We drifted as emotionally far apart as we’d ever been, this time because the anger and hostility were shared by both of us. I knew he was enraged and, frankly, was pleased about it. He knew I felt this way and it probably enraged him more, though all this was unspoken.

My father and Lenore eventually moved to Florida a few years before her death and we visited them down there a couple of times. I told myself it was a way to get out of Boston’s winter. But despite Florida’s heat, my father and my relationship remained arctic until years after Lenore died.

Like I said, the connection was ugly. And I have no one to blame other than myself and my inability to see past my prior let-downs and earlier hurts. No excuse. When I think about it I have trouble looking at myself in a mirror.

Because the truth is, in thinking back, he really didn’t know what a father was supposed to do–which didn’t make the betrayals any the less painful for me as a child, but much more understandable as I grew into a mature adult.

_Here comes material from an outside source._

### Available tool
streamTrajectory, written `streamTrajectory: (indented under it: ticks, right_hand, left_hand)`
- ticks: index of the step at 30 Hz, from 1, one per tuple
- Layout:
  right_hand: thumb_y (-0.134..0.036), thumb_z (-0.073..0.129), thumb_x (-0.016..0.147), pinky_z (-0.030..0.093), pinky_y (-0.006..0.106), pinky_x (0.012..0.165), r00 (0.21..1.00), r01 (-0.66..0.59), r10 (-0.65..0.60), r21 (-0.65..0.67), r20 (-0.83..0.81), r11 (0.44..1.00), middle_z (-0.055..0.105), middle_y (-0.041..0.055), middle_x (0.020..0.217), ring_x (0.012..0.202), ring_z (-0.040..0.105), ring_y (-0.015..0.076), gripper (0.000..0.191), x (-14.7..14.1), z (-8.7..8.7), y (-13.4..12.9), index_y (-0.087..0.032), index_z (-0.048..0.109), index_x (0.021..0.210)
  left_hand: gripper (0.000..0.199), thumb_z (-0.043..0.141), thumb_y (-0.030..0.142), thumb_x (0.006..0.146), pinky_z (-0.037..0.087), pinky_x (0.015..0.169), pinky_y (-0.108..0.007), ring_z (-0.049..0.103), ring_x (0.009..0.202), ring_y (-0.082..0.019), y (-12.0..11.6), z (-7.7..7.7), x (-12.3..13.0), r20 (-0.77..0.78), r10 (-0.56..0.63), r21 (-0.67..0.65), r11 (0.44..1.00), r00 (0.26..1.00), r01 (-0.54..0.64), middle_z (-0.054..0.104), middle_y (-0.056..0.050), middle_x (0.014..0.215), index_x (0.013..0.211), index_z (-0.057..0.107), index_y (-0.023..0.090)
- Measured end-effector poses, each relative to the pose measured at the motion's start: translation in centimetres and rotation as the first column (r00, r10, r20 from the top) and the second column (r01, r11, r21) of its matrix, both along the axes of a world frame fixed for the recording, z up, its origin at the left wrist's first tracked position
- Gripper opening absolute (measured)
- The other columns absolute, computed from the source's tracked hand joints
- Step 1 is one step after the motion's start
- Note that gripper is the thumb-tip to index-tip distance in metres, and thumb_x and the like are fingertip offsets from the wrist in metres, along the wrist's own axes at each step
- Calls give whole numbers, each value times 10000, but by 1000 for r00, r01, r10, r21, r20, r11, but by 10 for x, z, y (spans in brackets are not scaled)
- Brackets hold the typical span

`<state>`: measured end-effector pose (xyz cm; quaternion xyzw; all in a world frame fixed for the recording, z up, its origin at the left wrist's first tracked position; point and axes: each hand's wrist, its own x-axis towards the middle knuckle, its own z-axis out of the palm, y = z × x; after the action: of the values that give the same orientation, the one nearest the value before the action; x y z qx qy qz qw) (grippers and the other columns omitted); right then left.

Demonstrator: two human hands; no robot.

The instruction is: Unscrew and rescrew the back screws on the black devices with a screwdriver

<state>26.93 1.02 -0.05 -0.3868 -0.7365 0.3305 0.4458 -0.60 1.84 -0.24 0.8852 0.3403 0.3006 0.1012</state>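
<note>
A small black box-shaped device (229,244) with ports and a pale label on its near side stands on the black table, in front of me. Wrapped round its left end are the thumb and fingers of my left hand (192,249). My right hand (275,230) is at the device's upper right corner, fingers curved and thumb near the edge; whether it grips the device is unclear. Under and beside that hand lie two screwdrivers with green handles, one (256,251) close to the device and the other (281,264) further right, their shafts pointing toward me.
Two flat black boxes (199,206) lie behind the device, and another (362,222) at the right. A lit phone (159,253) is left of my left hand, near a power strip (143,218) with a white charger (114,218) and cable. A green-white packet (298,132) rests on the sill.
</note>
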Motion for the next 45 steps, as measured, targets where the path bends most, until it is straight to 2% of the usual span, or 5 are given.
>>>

He loved me, but that wasn’t the same as being a good father. I understand now that when he and Lenore were in Boston, he was asking me for something for the first time and I refused. Which hurt him. And made me, once I began to
understand him, ashamed of myself. But of course I was always one, or in this case, several steps behind in life.

Luckily my dad and I had time for one last chapter.

Sometimes I lie awake at night, and ask, ‘Where have I gone wrong? Then a voice says to me, ‘This is going to take more than one night.’